Super-resolution microscopy for structural cell biology
Jonas Ries
EMBL, Heidelberg
ABSTRACT:
Superresolution microscopy, such as single-molecule localization microscopy (SMLM), is becoming a key technique for structural cell biology, ideally complementing electron microscopy.
I will discuss projects in my group in which we contributed to this aim to develop technologies to image the structure and dynamics of molecular machines in cells. We a) pushed the 3D resolution in multi-color towards the nanometer scale, b) increased throughput and imaging speed of the notoriously slow SMLM, c) developed reference standards for quality control and for counting of protein copy numbers in complexes and d) developed software to extract specific and quantitative information from SMLM data for biological interpretation.
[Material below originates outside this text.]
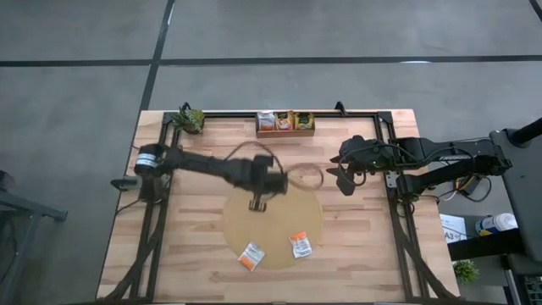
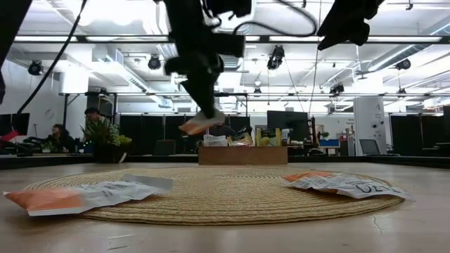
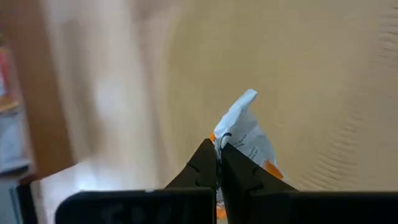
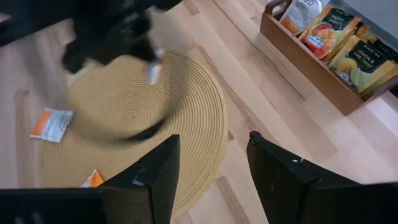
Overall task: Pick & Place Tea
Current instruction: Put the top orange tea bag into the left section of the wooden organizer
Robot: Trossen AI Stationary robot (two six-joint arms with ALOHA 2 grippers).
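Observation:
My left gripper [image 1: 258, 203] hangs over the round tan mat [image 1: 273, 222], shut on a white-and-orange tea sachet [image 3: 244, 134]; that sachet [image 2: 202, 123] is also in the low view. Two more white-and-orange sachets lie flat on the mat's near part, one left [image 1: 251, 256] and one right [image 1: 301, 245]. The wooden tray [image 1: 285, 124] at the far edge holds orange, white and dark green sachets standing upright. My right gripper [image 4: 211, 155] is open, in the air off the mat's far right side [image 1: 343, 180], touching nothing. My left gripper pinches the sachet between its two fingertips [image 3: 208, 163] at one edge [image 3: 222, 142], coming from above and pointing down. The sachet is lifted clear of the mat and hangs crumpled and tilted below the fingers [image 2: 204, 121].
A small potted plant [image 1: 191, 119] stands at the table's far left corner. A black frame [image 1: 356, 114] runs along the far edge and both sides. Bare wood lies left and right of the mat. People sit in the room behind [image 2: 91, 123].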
I will then show, how these new technologies enabled us to gain mechanistic insights into the structural organization of a complex protein machine, namely the machinery involved in clathrin-mediated endocytosis. We developed a high-throughput superresolution microscope to reconstruct the nanoscale structural organization of 23 endocytic proteins from over 100,000 endocytic sites in yeast. This allowed us to visualize where individual proteins are localized within the machinery throughout the endocytic process and resulted in a model of how the force is produced to pull in the membrane and form a vesicle. In mammalian cells, we could address a long-standing question how the clathrin coat is formed and the membranes are deformed during vesicle formation.